古民家鑑定書の作成の意義は、

古民家を所有しているが、解体するか改装するか悩んでいる……

古民家を購入して住み替えを計画しているが、建物の耐久性や手直しをする部分がどこなのかを知りたい……

古民家を売却したいのだが、いくらで売却するのがいいのか相談したい……

などといった古民家を残そうと考えて頂けるユーザーに対して持ち主の立場ではなくあくまで第3者として公正な検査を行うハウスインスペクション(建物検査員)の伝統構法に特化した内容です。

古民家の鑑定をすることによって、消費者が不安に思う部分を明確になり今後のメンテナンスなどの計画を消費者に伝えて古民家を日本の住文化として継承して行くお手伝いになればと考えています。

また、古民家の価値を解りやすく表現する為に古民家の価値を金額でも表示しています。

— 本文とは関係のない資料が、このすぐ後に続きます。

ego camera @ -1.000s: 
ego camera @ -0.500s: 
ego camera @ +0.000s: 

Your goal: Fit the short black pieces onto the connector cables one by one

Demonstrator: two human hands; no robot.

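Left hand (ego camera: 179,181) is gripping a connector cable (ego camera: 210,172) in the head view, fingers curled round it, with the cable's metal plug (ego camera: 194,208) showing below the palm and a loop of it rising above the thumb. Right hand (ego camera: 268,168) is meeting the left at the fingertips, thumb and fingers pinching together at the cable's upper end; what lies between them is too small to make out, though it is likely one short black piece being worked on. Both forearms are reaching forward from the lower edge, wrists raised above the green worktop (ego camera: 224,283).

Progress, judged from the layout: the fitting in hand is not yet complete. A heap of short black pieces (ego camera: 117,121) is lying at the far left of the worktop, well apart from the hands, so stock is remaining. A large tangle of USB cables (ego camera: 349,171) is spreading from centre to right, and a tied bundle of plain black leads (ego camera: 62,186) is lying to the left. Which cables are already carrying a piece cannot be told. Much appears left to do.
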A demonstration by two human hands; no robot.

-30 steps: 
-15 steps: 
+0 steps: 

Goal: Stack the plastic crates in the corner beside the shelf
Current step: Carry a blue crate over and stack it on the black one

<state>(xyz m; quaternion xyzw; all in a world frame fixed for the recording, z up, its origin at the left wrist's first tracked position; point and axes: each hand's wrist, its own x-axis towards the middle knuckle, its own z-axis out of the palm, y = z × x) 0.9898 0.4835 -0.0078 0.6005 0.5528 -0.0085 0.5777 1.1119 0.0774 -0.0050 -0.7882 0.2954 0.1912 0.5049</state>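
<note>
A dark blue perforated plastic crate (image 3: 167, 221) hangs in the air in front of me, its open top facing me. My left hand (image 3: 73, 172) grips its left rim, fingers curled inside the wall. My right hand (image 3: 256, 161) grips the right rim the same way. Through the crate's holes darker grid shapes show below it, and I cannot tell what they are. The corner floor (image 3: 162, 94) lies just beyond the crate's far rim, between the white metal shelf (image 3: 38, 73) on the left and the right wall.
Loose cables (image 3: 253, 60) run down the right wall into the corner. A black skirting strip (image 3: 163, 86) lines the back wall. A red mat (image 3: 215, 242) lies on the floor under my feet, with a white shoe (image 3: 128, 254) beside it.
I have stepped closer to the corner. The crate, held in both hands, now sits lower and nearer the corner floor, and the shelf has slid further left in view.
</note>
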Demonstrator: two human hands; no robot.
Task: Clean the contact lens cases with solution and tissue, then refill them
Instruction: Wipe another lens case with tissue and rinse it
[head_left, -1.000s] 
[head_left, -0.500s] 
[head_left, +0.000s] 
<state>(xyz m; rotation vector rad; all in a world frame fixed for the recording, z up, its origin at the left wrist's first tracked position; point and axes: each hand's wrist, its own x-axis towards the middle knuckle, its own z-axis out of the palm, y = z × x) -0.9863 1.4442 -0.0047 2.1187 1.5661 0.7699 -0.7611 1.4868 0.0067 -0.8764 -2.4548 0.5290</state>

従来、建物販売をする際は固定資産税観点からの評価をおこないますが、一律の計算式に当てはめられるだけで、築年数が古くなり25年から30年で価値が0円となる固定資産税の評価では残念ながら古民家の価値は解らないと思います。そこで古民家鑑定では

・移築や再生をするに値するか

・再生して住むことができるのか

・その古民家の部材を再活用して新築住宅などに使用することが可能か

・あるいは再活用すべきではないか……

などの判別とともに、その建物を売却すると仮定した場合の古民家の文化的価値や建物の耐久性を元にした価格の目安を表示しています。ただこの価格は「宅地建物取引業法第34条の2第2項」及び、不動産の鑑定評価に関する法律に基づく不動産鑑定評価ではありません。あくまで、古民家のリユース促進のために定めた判断基準に沿って価値を表したものですから公的な証明にはなりませんので注意が必要です。

未来の子供たちのために、ひとつでも多くの文化的遺産である古民家の保全、及び耐久性の確保に貢献するための活動だと考えています。

私が設計している住宅は、洋風の住宅です。最新の設備を入れたりしますし、冬寒くないように断熱などにも気を配ります。そして冬あたたかなリビングルームの天井を見上げると、そこには古民家で使われていた太くて大きな梁がデザインではなくて構造材として活躍しています。無理せずに残していく、そういう考え方が大切だと思います。